Por outro lado, a grande maioria da nação, constituída de analfabetos, pobres, pernibambos e subnutridos de toda espécie, vive, pode-se dizer, num mundo completamente diferente, pensando apenas em sair das trevas da miséria, do pauperismo e da fome.

Veja-se, por exemplo, o que se passa com os direitos trabalhistas que, desde os tempos de Getúlio Vargas têm se ampliado e aperfeiçoado em nossa legislação, chegando ao ápice na Constituição de 1988, atualmente em vigor. Os artigos 6 a 11, com mais de 50 incisos, parágrafos e alíneas, concedem inúmeros direitos ao trabalhador brasileiro, colocando-nos lado a lado, nesse particular, com as legislações trabalhistas mais avançadas do mundo.

Agora, como se vê, pretende-se simplesmente acabar com a Justiça do Trabalho, criada especificamente para velar por esses direitos dos trabalhadores. Não se fala em revogar as disposições constitucionais que concedem esses direitos, mas, tão-só e simplesmente, em mandar os reclamantes para as “vias ordinárias”, ou seja, para a Justiça comum, que já anda atulhada de processos.

Quer-se, por conseguinte, como é fácil de concluir, acabar com os direitos dos trabalhadores. Porque o nosso direito é direito processual. Não basta ter direitos: é preciso poder exercê-los. E esses direitos são exercidos através de um processo. Como os processos já são lentos e cheios de obstáculos na Justiça especializada, existente atualmente, nota-se nitidamente que se diluirão ou simplesmente desaparecerão na “Justiça ordinária”. Trata-se, sem dúvida alguma, de uma maneira inteligente e enviezada de acabar-se com os direitos trabalhistas. Como praticamente já se acabou com os direitos previdenciários de milhões, quando a emenda constitucional 20 passou a dar direito de aposentadoria computando-se apenas o “tempo de contribuição”, e não o “tempo de trabalho”, e extinguiu a aposentadoria dos “temporários”.

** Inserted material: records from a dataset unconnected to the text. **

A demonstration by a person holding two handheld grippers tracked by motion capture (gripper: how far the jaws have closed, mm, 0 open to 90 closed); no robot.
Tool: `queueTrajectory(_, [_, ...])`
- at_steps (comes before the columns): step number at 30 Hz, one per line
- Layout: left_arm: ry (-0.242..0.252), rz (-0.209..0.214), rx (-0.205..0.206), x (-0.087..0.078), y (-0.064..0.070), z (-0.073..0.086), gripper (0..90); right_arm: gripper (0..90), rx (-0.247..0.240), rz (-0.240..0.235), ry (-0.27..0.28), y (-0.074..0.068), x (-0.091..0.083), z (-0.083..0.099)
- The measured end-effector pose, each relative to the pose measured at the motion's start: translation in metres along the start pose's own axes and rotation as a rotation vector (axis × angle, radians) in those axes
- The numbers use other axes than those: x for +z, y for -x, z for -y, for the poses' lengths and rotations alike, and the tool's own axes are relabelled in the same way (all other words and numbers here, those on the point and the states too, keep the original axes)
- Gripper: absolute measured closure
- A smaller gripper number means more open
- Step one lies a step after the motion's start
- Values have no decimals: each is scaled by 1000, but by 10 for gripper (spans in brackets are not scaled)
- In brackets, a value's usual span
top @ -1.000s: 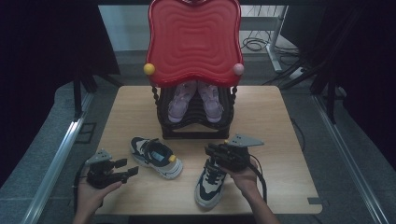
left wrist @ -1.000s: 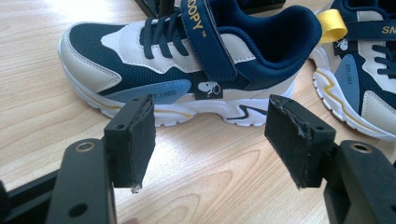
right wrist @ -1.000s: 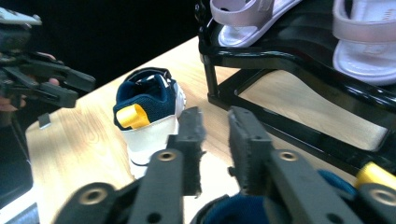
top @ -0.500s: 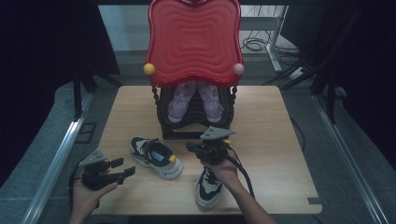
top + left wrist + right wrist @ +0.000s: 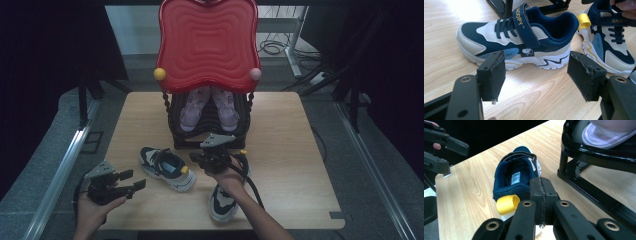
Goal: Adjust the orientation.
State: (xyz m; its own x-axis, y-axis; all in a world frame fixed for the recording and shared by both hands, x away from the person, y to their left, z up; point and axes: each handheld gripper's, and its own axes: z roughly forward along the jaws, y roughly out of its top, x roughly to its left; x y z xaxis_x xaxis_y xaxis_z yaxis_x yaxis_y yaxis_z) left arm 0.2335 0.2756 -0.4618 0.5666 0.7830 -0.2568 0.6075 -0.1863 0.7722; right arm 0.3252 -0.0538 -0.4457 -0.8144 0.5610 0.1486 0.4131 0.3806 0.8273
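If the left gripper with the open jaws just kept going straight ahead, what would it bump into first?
Most likely the navy and white sneaker lying on its side across the path of the left gripper. Only bare table lies between, though the gap's depth is hard to judge.

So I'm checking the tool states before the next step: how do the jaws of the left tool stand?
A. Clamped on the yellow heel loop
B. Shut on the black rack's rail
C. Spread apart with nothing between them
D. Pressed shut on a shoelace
C: in the left gripper view the left tool has its two black padded jaws wide apart, with bare wooden table between them and the navy-and-white strap sneaker lying beyond, untouched.
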Motion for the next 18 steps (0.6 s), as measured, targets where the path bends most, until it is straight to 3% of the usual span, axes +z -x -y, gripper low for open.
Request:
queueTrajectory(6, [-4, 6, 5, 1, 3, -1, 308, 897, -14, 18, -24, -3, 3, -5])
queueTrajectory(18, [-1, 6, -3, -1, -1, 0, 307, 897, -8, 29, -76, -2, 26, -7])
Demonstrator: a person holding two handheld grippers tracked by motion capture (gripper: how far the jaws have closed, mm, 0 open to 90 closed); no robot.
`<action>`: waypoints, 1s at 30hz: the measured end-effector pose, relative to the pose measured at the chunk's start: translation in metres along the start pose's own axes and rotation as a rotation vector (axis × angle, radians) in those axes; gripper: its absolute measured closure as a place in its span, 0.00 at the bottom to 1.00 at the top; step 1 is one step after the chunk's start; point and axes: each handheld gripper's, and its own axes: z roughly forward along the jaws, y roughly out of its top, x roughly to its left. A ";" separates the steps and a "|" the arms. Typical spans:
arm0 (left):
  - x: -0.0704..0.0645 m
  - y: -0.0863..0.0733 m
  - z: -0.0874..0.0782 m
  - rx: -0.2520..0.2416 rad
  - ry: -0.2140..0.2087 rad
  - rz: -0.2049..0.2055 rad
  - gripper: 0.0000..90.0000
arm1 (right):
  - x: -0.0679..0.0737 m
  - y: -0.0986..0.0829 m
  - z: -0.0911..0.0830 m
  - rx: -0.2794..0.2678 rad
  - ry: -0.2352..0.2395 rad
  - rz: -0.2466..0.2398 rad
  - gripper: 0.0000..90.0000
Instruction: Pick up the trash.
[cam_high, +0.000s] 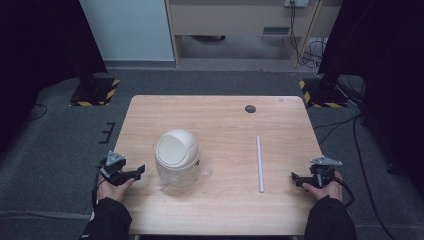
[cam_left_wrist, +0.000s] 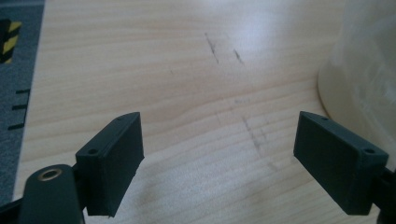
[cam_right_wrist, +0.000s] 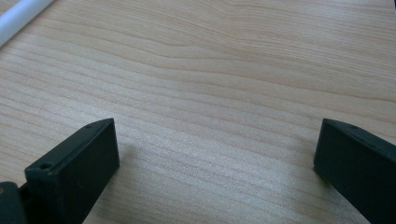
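A cream dome-lidded bin (cam_high: 177, 156) stands left of the table's middle, with a clear plastic bag around its lower part. A thin white rod (cam_high: 259, 163) lies lengthwise right of the middle. My left gripper (cam_high: 135, 172) rests at the table's left edge, open, its jaws pointing at the bin, whose side (cam_left_wrist: 359, 70) looms at the right of the left gripper view. My right gripper (cam_high: 297, 178) sits open near the right edge, a short way right of the rod. The rod's end (cam_right_wrist: 21, 18) shows at the top left of the right gripper view. Both pairs of jaws hold nothing.
The wooden table (cam_high: 220, 120) has a small dark round cap (cam_high: 250, 108) near its far edge. Grey carpet surrounds it, with black stand bases marked by yellow stripes (cam_high: 95, 92) at the far left and far right, and cables on the floor at right.
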 end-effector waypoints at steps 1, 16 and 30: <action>0.000 0.002 -0.002 -0.015 -0.001 -0.001 0.17 | 0.000 0.000 0.000 -0.001 0.000 0.000 0.01; -0.004 0.021 -0.028 -0.175 0.026 0.004 0.18 | 0.001 0.000 0.000 0.000 0.000 0.001 0.01; -0.013 0.044 -0.056 -0.348 0.002 -0.040 0.20 | 0.001 -0.001 -0.001 0.001 -0.001 0.002 0.01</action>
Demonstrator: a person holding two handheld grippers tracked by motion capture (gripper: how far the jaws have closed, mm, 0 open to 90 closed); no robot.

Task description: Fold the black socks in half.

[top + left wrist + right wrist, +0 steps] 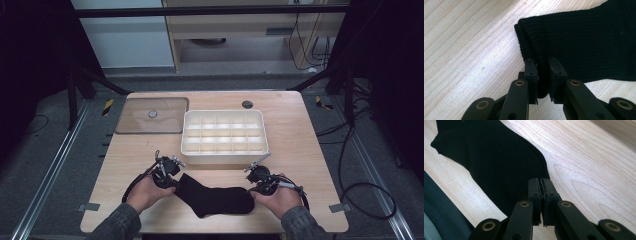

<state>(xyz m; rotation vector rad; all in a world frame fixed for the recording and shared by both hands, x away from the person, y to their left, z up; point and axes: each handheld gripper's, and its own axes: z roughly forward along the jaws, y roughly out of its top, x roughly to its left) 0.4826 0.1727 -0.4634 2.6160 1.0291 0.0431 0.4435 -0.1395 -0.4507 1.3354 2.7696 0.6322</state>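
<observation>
While lying flat, black ribbed sock, both ends pinched

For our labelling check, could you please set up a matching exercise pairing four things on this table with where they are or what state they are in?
Things:
1. sock
2. box
3. lid
4. left gripper

Places or states:
A. flat at the table's far left
B. white, split into compartments, mid-table
C. pinching the sock's cuff
D. black, lying at the near edge between both hands

Pairs: 1-D, 2-B, 3-A, 4-C
</observation>
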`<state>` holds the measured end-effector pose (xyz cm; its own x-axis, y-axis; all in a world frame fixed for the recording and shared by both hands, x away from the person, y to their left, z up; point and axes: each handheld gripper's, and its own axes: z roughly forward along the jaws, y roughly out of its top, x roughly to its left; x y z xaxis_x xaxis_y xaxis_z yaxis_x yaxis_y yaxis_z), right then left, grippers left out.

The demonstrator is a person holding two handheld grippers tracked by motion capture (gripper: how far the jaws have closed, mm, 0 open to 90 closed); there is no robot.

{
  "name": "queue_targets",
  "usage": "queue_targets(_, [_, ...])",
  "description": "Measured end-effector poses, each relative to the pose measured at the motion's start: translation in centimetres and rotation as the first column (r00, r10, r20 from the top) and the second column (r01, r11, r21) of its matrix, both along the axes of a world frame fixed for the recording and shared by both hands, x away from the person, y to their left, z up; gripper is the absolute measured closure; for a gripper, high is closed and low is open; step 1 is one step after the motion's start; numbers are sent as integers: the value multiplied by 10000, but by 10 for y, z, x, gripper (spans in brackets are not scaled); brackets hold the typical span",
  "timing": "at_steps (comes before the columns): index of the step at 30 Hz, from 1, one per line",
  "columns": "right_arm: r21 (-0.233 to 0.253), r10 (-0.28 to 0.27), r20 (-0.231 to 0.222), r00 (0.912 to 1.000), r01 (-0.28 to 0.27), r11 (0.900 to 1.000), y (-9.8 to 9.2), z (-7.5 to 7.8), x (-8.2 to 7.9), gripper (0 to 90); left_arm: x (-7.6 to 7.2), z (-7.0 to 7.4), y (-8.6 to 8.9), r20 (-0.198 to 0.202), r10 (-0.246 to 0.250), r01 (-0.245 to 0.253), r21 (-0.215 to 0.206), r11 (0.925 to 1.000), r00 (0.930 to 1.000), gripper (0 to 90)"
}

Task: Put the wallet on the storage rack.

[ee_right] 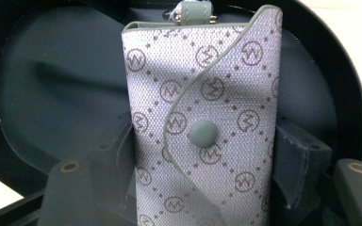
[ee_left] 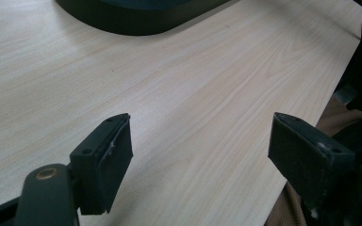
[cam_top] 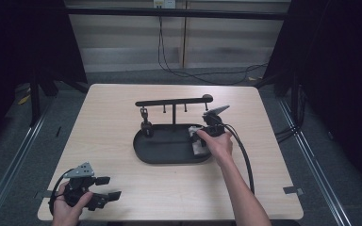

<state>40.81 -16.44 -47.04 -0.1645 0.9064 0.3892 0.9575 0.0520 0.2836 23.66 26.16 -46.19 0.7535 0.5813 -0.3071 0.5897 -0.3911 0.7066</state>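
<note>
Lying lengthwise between the jaws, key pouch (ee_right: 202, 122) points its loop away

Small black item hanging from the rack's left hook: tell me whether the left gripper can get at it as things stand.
Probably yes. The left gripper sits open and empty at the table's near left corner, and only bare table and the tray's rim lie between it and the hanging item. The right gripper is busy at the tray's far end.

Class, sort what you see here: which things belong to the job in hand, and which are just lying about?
In the job:
right gripper, closed on the patterned pouch
black tray
hook rack

Lying about:
left gripper, open over bare table
small dark item hanging from the rack
floor cables
</note>
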Motion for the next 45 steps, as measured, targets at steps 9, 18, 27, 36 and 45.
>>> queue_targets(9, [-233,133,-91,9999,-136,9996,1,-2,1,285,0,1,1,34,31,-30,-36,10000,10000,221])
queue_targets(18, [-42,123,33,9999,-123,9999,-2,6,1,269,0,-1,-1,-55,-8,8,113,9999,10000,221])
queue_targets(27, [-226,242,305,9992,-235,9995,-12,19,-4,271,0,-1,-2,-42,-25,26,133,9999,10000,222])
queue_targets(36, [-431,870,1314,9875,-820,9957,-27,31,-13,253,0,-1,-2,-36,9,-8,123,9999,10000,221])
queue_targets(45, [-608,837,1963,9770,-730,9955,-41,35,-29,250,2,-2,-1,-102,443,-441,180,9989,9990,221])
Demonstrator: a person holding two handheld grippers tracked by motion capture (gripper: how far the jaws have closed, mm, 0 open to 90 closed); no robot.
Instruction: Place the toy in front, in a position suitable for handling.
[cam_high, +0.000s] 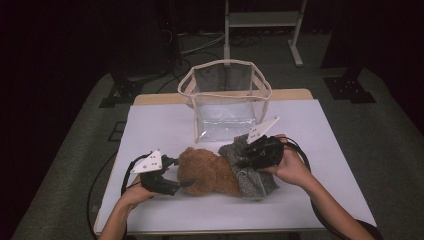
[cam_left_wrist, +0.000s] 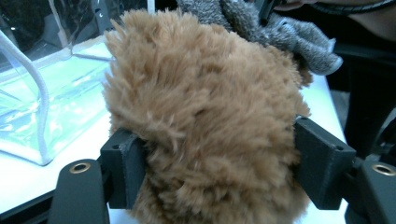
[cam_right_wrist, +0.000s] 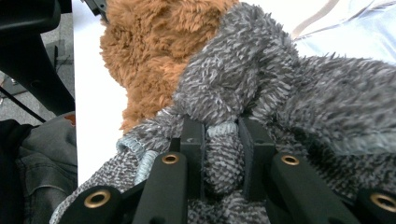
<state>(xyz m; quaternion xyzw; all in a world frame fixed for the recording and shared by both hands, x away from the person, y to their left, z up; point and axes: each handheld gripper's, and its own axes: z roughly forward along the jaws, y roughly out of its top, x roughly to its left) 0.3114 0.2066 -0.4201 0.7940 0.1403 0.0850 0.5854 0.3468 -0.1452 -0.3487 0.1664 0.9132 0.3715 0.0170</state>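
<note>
Left claw (cam_high: 187, 183): clamped on brown plush toy (cam_high: 207, 172). Right claw (cam_right_wrist: 222, 140): pinching grey knitted garment (cam_high: 250, 175). Step: gripping both; next, probably lift toward clear bag (cam_high: 225, 100).

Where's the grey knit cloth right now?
In the high view the grey knit cloth lies right of centre, against the brown plush toy, pinched by the right gripper, before the clear bag.

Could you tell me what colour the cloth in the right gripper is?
Grey cloth, pinched in the right gripper; right gripper view shows it best.
</note>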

Isso tudo nos faz lembrar aquelas magistrais palavras de Rui Barbosa, quando dizia: “Solta Pedro I o grito do Ipiranga. E o caboclo em cócoras. Vem, com o 13 de maio, a libertação dos escravos; e o caboclo de cócoras. Derriba o 15 de novembro um trono, erguendo uma República; e o caboclo, acocorado. No cenário da revolta, entre Floriano, Custódio e Gumercindo, se joga a sorte do país, esmagado quatro anos por “Incitatus”; e o caboclo ainda com os joelhos à boca. A cada um desses baques, a cada um desses estrondos, soergue o torso, espia, coça a cabeça, “magina”, mas volta à modorra e não dá pelo resto”.